Yes. Sorry I missed that.
>
>> <last few lines>
>> openat(AT_FDCWD, "/mnt1/test/new", O_RDWR) = 3
>> ...
>> ...
>> pwrite64(3,
>> "\315\315\315\315\315\315\315\315\315\315\315\315\315\315\315\315\315\3
>> 15\315\315\315\315\315\315\315\315\315\315\315\315\315\315"..., 4096,
>> 0) = 4096
> That seems like a bug though. "pwrite -A -D -V1 0 4096"?
Sorry, what is the bug that you are pointing out here?

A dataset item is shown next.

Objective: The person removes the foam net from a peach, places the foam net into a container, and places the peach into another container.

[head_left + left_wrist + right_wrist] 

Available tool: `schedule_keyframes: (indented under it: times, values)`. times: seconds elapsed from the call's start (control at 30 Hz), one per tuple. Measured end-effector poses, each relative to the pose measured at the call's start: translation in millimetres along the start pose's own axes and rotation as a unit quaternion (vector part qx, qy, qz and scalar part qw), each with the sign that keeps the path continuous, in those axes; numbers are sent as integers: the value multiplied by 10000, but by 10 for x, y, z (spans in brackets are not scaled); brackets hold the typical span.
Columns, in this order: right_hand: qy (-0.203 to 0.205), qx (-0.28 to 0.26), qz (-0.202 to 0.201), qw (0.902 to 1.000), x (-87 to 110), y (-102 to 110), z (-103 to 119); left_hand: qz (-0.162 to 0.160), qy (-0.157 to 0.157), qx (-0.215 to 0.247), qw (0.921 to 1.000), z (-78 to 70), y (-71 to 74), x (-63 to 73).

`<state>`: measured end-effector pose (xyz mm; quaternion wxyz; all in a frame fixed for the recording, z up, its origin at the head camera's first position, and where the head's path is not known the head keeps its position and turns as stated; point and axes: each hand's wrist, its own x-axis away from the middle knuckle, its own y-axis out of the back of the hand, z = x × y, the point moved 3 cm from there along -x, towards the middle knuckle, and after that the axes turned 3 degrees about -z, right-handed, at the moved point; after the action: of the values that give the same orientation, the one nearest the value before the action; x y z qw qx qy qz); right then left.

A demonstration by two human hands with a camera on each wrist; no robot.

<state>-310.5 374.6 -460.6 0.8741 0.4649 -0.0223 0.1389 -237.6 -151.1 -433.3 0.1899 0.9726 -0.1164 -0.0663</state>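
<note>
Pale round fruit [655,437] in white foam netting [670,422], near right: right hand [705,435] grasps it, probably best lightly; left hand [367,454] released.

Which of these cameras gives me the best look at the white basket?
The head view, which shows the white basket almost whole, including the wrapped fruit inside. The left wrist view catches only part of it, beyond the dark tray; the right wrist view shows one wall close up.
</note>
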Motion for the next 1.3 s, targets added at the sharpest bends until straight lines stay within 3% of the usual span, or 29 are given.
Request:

The command given by you i.e, xfs_io -dc "pwrite -A -D -V1 4096" <path>
works fine.
--
NR
>
>> newfstatat(1, "", {st_mode=S_IFCHR|0620, st_rdev=makedev(0x88, 0x1),
>> ...}, AT_EMPTY_PATH) = 0
>> write(1, "wrote 4096/4096 bytes at offset "..., 34wrote 4096/4096 bytes
>> at offset 0
>> ) = 34
>> write(1, "4 KiB, 1 ops; 0.0001 sec (23.819"..., 644 KiB, 1 ops; 0.0001
>> sec (23.819 MiB/sec and 6097.5610 ops/sec)
>> ) = 64
>> exit_group(0)
>>
>> So the issues are as follows:
>> 1. file /mnt1/test/new is NOT opened with O_DIRECT flag i.e, direct io
>> mode which is one of the requirements for atomic write (buffered io
>> doesn't support atomic write, correct me if I am wrong).
>> 2. pwrite64 doesn't take the RWF_ATOMIC flag and hence I think this
>> write is just a non-atomic write with no stdout output difference as
>> such.
>>
>> Also if you look at the function
>>
>> do_pwrite() in xfsprogs-dev/io/pwrite.c
>>
>> static ssize_t
>> do_pwrite(
>> int fd,
>> off_t offset,
>> long long count,
>> size_t buffer_size,
>> int pwritev2_flags)
>> {
>> if (!vectors)
>> return pwrite(fd, io_buffer, min(count, buffer_size),
>> offset);
>>
>> return do_pwritev(fd, offset, count, pwritev2_flags);
>> }
>>
>> it will not call pwritev/pwritev2 unless we have vectors for which you
>> will need -V parameter with pwrite subcommand of xfs_io.
>>
>>
>> So I think the correct way to do this would be the following:
>>
>> bytes_written=$($XFS_IO_PROGS -c "open -d $testfile" -c "pwrite -A -D
>> -V 1 0 $bsize" | grep wrote | awk -F'[/ ]' '{print $2}').
> Agreed.
>
>> This also bring us to 2 more test cases that we can add:
>>
>> a. Atomic write with vec count > 1
>> $XFS_IO_PROGS -c "open -d $testfile" -c "pwrite -A -D -V 2 0 $bsize"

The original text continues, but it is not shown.